Students and families should not bank on the tuition subsidy just yet, however, as Mayor Ed Lee has said he does not plan to spend all of the money the board has allocated.
In a budget realignment plan released last week Lee proposed to spend $500,000 on setting up the program in the current fiscal year and then $4.25 million in the next two fiscal years, for a total of $9 million over three years.
And while the legislation introduced by Supervisor Jane Kim and approved by the board calls for the subsidy to be available to all city residents, the mayor's proposal suggests a more limited program.
"The mayor supports the City College supplemental but spending it over a longer period to develop a sustainable program that addresses the needs of those students that cannot afford City College," mayor's spokeswoman Deirdre Hussey said.
The mayor's proposal includes plans for an advisory board to develop a program to fund City College "for those students unable to pay."

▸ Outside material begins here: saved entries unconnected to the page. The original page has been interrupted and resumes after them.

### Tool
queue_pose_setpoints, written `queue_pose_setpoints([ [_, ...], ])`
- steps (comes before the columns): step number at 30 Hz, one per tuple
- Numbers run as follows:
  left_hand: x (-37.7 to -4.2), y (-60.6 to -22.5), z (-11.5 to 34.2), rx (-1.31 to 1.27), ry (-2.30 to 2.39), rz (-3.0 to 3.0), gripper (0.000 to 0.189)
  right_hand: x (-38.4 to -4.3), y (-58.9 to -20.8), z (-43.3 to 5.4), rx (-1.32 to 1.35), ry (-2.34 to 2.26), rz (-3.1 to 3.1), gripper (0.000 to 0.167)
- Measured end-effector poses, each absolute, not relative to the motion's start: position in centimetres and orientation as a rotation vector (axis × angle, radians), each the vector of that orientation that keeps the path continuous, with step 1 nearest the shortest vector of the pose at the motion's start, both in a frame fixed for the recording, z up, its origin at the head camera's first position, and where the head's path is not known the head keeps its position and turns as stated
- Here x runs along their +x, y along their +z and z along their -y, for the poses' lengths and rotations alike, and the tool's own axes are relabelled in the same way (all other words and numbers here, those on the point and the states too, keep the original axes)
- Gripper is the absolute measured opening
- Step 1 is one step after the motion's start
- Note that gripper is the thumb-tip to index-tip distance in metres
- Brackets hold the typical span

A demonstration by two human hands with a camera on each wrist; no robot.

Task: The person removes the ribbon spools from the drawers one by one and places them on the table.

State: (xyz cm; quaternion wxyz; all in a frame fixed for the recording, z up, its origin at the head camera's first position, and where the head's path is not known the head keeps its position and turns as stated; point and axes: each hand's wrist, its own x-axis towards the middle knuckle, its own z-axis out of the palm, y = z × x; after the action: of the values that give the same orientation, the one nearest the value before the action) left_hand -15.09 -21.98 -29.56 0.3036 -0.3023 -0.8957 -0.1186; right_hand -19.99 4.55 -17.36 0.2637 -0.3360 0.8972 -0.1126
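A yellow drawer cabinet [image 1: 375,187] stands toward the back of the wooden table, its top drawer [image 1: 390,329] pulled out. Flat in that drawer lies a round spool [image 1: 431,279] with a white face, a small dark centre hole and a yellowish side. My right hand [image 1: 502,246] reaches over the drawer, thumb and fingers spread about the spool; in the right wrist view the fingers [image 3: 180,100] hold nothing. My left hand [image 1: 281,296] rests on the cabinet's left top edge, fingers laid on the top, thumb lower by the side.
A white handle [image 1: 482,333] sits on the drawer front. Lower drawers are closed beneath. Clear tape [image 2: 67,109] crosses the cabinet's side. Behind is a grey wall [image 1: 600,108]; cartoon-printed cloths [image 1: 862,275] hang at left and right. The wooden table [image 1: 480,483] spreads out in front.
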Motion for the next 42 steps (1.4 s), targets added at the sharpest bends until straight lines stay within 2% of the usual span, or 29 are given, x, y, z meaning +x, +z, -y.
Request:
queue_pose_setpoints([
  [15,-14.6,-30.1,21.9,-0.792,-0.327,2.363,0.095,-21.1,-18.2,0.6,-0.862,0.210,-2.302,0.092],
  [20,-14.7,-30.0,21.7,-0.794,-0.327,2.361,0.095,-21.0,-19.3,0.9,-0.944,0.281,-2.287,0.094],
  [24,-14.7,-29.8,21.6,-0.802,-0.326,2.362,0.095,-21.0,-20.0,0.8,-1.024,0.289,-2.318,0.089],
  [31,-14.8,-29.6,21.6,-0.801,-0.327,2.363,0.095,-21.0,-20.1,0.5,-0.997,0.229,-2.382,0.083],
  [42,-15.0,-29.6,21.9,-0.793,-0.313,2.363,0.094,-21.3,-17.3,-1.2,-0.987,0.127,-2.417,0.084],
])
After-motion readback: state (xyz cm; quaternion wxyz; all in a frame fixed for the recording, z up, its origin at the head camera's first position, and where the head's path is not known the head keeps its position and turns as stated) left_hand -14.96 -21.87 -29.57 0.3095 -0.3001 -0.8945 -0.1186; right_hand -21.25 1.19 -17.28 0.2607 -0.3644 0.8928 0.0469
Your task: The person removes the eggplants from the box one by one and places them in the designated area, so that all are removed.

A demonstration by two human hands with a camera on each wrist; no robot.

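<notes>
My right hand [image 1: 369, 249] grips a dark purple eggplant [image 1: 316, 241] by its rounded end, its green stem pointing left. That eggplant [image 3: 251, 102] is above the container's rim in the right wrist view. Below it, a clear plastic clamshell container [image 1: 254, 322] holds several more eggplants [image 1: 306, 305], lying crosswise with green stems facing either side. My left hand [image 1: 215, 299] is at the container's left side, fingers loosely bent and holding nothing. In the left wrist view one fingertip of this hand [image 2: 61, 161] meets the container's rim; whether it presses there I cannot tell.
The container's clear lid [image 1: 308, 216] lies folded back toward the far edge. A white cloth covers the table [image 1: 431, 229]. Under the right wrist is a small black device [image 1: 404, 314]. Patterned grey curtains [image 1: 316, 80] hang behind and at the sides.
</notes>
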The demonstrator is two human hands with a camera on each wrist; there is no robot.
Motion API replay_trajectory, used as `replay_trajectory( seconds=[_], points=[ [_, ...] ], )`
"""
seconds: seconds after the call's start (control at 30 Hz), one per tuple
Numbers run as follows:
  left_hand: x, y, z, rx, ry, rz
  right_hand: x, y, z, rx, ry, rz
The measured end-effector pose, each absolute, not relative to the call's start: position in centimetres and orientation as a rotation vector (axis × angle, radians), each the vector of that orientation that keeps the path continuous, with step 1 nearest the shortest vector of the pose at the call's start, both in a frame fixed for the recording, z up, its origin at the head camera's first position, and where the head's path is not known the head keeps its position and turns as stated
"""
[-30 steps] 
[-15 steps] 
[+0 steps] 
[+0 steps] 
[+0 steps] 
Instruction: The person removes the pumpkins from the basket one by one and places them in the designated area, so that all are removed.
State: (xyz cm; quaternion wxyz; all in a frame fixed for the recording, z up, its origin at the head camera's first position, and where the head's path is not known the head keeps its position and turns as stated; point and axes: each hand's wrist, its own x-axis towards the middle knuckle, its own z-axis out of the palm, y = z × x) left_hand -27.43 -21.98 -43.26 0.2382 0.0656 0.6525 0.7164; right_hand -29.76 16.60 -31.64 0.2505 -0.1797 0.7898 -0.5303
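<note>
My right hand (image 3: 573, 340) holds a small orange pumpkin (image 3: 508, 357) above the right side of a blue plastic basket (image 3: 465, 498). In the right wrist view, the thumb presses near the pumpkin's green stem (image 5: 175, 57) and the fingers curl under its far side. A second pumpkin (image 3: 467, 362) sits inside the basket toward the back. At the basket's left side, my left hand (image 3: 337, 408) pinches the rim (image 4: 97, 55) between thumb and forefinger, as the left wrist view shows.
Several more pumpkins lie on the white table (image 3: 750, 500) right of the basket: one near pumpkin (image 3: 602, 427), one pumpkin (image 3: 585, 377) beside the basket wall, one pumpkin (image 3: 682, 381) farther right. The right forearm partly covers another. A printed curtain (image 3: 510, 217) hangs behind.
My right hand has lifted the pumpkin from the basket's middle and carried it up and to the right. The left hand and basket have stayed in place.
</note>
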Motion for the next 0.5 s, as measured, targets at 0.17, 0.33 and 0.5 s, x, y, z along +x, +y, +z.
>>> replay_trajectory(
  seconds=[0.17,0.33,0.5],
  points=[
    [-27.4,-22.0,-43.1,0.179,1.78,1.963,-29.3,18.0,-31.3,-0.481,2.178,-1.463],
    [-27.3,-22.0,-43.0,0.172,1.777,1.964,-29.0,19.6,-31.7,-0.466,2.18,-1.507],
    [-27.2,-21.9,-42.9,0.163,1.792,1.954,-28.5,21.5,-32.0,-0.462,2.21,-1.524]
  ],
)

The mayor's conservative approach to the community college subsidy comes as part of a larger budget realignment prompted in part by the failure of a sales tax measure that was intended to fund homelessness services and transportation improvements.
The funds appropriated by the board Tuesday will come from Proposition W, a property sales tax increase approved by voters in November.
While the funds from the tax increase cannot legally be designated for use for City College, Kim and other supervisors Tuesday said it was made clear to voters what they were intended for.
"I want someone to look me in the face and tell me that the majority of voters did not know that it was intended to make City College free," Kim said, arguing that voters had given the city a mandate.
Kim called on the mayor to fully fund the program, arguing it is a concrete way the city can make higher education more affordable for its lower and middle class residents and give residents a chance at economic equality.
Supervisor Mark Farrell was the lone vote against the appropriation Tuesday, arguing that the board should not be approving the funds in the absence of a larger discussion about funding for homelessness and other services.